While a couple of Midwestern races have tightened at the end (Ohio, Michigan, Minnesota special), the polls will have to be well off the mark for any of them to escape the Democrats. Realistically, the odds are grim in Florida as well. North Dakota, Texas, and Tennessee are likewise safe for Republicans unless the facts on the ground go very differently than the polling. And overall, a number of races (Missouri, Arizona, Nevada, Florida) have gotten markedly less optimistic in the final days.

That leaves five races to decide control of the Senate, as well as Republicans’ margin of control. Those races are Nevada, Arizona, Missouri, Indiana, and Montana. Assuming all other races go as expected, Republicans need just one of the five to retain their current 51 seats, more than that to add. (Democrats, if they take the Senate, will under no circumstances have more than a one-seat majority — and that requires their winning one of North Dakota, Texas, and Tennessee.)

Arizona looks slightly better than Nevada, given the history of Nevada polls’ understating the Democratic ground game. Indiana is anyone’s guess. Missouri should have been in the bag by now, but President Trump stopping in Cape Girardeau on Monday night suggests Republican nervousness about dragging Josh Hawley over the line. (Recall that besides the national environment, Hawley had to overcome the disastrous scandal that claimed Missouri’s Republican governor, Eric Greitens.) Still, four out of five and a three-seat pickup is still not unrealistic.

When you look at momentum since mid September, you can see why there’s a lot more excitement around John James in Michigan than around Rick Scott in Florida, but the latter is still the closer race. Ohio also no longer looks like the blowout that Sherrod Brown has been banking on all year against Jim Renacci.

The Bottom Line: If Republicans are looking to run the Senate for the next two years, a D+1 or R+0 result is a narrow win, and anything from R+2 on up is good news — meaning less dependence on Lisa Murkowski and Susan Collins in future fights over nominees and any legislation that manages to make it to the floor in the next two years.

But with an outrageously favorable map, Republicans really need to make hay while the sun shines, because the map will be a lot less favorable in 2020 and 2022, and the senators elected this year will be in office for nearly the entirety of the presidential term that starts in January 2021. In other words, people casting a temporary protest vote against Trump and for divided government may be choosing a senator who will act as a force multiplier for President Kamala Harris for four years.

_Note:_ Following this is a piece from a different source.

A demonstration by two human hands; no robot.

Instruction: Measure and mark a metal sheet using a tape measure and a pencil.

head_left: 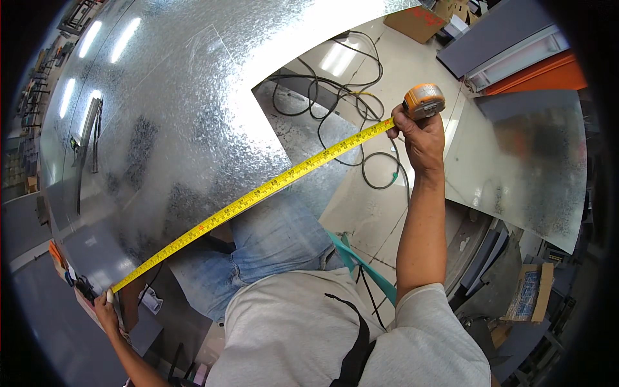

So, anything short of R+3 may have Republicans breathing a sigh of relief for now, but will give Democrats a leg up going forward.

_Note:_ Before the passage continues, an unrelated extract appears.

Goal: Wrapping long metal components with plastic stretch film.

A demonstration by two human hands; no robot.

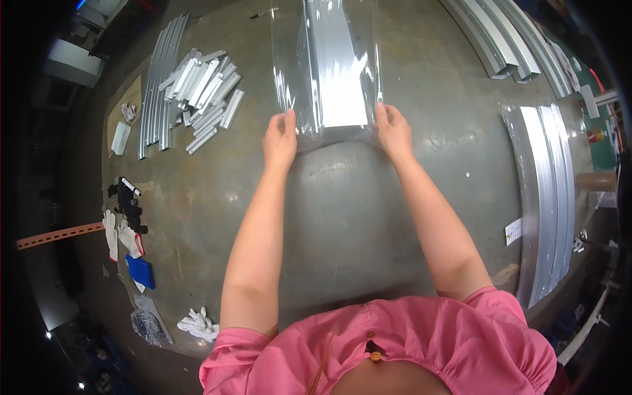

Finally, remember that the Mississippi special Senate election will almost certainly go to a November 27 runoff, so this election is not over today.

The House
I have not followed the House-race polling as closely as the Senate and governor’s races; there are too many races and too little reliable polling. My own prediction is that Democrats will pick up about 32 to 35 seats, but we’re very much in the land of probabilities here: A bigger wipeout is possible, but it will not be surprising at all if the dust settles with the Democrats — or maybe the Republicans — clinging to a majority of just a few seats. Also, be prepared for the House to be in doubt for weeks if it’s close, given that a couple of the key races are in California, which counts ballots at the speed of an 18th-century ocean voyage.

All of the above assumes the polls are reasonably trustworthy this year despite systematically undercounting Trump-supporting white working-class voters in 2016 as well as other problems they’ve had intermittently over the past 16 years. Even if the polls are generally accurate, they are rarely precision tools, and for reasons discussed in my prior columns, the poll data may be shakier than usual this year. So don’t be shocked if there are a few surprises tonight.

Midterm elections are hard on parties in power, and House and governor retirements — some of them natural or term-limit-driven — meant that this would be a challenging cycle. But if this is worse than the usual midterm, and if the “blue wave” is enough to thwart Republican hopes in the Senate even in deep-red states, the blame game will be on.